Adult male Sprague-Dawley rats rarely exhibit
progesterone-facilitated
lordosis following
steroid treatments which are effective in females. In contrast,
progesterone-facilitated
lordosis has been observed following priming with
estradiol pulses in another strain. The aim of this study was to compare
progesterone-facilitated feminine sexual behavior in adult male and female Sprague-Dawley rats following priming with
estradiol benzoate (EB) or
estradiol pulses. Female sexual behavior was measured in adult, gonadectomized males and females treated as follows: Two pulses of
estradiol followed by
progesterone or oil the next day; EB (two doses) for 3 days, and
progesterone or oil the next day. These protocols were repeated at 4- or 6-day intervals, respectively.
Progesterone-facilitated
lordosis was observed consistently in both sexes treated with
estradiol pulses. By the fifth test,
lordosis quotients did not differ between the sexes, but the
lordosis ratings in
progesterone-treated males remained lower than those observed in females. Proceptivity (hop-darting) was facilitated by
progesterone in females, but was never observed in males.

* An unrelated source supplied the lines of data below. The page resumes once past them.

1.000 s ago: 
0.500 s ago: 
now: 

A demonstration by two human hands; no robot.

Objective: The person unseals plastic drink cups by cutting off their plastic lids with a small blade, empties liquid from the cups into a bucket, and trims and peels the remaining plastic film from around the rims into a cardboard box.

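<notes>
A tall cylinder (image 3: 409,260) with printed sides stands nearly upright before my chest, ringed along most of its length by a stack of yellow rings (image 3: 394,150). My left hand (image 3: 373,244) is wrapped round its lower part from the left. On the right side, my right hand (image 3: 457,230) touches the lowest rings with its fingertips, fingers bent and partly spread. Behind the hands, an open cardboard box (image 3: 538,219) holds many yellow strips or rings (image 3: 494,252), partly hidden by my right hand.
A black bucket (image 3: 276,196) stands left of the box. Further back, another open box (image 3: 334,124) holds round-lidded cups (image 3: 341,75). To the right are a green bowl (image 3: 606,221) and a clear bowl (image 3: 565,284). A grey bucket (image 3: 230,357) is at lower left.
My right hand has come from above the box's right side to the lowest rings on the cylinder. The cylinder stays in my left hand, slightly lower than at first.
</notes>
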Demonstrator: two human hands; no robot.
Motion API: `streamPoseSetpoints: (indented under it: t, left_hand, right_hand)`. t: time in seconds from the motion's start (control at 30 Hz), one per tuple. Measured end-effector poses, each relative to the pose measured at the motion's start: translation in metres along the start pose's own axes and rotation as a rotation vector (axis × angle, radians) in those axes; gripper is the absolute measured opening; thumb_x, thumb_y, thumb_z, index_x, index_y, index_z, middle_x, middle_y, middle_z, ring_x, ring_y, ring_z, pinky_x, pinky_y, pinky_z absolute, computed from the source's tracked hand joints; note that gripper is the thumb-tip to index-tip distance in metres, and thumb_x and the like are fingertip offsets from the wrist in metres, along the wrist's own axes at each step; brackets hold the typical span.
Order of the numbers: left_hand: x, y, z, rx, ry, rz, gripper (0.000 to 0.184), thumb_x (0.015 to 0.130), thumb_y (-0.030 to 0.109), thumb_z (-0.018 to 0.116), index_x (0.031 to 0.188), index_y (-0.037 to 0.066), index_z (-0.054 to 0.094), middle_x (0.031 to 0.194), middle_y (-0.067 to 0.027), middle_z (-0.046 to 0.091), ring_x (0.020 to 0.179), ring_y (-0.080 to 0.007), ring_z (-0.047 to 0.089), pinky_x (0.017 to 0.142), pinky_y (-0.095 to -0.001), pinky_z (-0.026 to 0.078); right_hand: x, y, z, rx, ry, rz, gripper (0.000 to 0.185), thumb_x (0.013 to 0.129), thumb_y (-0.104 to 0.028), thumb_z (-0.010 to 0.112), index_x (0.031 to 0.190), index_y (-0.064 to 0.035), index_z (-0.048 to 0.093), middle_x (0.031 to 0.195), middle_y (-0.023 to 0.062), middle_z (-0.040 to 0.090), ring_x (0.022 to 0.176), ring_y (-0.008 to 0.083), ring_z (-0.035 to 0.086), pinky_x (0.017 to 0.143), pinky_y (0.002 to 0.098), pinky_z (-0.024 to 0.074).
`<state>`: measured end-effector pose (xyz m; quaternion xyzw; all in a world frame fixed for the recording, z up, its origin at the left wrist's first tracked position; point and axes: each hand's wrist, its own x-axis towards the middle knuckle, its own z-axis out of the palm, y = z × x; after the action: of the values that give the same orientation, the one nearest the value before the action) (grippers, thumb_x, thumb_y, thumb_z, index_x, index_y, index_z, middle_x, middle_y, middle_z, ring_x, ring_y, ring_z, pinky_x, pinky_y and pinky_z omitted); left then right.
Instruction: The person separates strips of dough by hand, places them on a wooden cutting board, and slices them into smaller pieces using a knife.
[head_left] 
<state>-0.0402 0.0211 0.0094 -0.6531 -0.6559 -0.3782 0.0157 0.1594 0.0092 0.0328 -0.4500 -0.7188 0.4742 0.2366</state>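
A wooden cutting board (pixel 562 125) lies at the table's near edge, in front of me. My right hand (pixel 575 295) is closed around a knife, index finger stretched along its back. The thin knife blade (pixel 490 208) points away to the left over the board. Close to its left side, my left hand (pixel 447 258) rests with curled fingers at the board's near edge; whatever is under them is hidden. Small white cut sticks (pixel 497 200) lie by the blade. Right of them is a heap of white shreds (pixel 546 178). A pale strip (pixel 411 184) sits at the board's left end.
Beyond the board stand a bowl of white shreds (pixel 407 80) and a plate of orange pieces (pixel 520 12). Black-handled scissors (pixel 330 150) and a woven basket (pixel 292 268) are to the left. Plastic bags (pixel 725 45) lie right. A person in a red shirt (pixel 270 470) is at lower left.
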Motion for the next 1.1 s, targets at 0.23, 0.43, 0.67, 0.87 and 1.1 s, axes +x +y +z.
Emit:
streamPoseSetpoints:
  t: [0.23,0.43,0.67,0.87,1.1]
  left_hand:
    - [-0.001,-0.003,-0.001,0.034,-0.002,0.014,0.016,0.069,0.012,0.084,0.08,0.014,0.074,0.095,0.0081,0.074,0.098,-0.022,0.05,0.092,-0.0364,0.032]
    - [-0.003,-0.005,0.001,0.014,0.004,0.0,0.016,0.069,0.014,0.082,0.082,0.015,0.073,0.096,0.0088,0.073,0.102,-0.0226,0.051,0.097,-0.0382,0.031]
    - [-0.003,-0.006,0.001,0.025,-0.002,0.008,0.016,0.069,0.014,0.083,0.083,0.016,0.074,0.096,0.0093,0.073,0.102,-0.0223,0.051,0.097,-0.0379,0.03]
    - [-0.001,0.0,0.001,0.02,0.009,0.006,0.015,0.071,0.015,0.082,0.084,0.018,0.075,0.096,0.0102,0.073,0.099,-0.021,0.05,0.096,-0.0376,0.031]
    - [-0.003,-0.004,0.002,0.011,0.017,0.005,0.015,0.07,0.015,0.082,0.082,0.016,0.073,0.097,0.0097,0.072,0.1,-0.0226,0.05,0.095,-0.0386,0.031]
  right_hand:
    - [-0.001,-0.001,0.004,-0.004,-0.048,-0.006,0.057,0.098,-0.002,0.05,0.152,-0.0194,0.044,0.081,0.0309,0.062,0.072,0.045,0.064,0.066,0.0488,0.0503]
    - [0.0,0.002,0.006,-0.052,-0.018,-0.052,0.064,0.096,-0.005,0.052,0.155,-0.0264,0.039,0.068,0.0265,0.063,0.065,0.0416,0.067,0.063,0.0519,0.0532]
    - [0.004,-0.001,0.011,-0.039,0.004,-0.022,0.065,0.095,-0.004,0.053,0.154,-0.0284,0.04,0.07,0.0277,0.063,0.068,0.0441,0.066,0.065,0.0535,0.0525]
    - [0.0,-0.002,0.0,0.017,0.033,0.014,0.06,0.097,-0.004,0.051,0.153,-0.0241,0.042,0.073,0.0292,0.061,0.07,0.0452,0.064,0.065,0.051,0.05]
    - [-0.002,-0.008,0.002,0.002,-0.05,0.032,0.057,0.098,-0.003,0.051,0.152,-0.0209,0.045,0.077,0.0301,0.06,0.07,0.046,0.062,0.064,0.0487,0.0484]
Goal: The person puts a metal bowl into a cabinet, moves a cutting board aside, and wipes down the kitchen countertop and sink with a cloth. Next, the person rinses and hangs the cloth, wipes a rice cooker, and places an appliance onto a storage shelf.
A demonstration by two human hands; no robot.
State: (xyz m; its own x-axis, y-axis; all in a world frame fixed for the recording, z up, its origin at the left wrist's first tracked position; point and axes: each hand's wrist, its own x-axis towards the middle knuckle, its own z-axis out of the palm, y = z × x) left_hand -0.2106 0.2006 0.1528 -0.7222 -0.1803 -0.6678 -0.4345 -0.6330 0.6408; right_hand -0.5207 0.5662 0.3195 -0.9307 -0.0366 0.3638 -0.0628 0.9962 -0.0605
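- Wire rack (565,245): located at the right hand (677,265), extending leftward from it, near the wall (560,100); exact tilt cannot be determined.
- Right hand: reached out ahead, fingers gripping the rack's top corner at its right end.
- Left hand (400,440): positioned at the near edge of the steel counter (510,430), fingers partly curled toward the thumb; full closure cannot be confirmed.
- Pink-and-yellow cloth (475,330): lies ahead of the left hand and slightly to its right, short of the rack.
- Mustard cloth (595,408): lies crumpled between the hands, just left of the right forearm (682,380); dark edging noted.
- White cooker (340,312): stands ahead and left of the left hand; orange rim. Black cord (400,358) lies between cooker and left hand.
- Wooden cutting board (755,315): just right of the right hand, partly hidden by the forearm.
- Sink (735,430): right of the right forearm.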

Lordosis was induced in both sexes by 15 micrograms EB, but was not reliably facilitated by
progesterone. Treatment with the lower dose of EB (1.5 micrograms) induced high levels of receptivity in females (occasionally facilitated by
progesterone), but not in males regardless of subsequent treatment (i.e,
progesterone or oil). These data suggest that
progesterone-facilitated
lordosis can be induced in male Sprague-Dawley rats, if a regimen of
estradiol pulses is used. Thus, the brain of the adult male is not inflexibly differentiated with regard to
progesterone facilitation of feminine receptive behavior.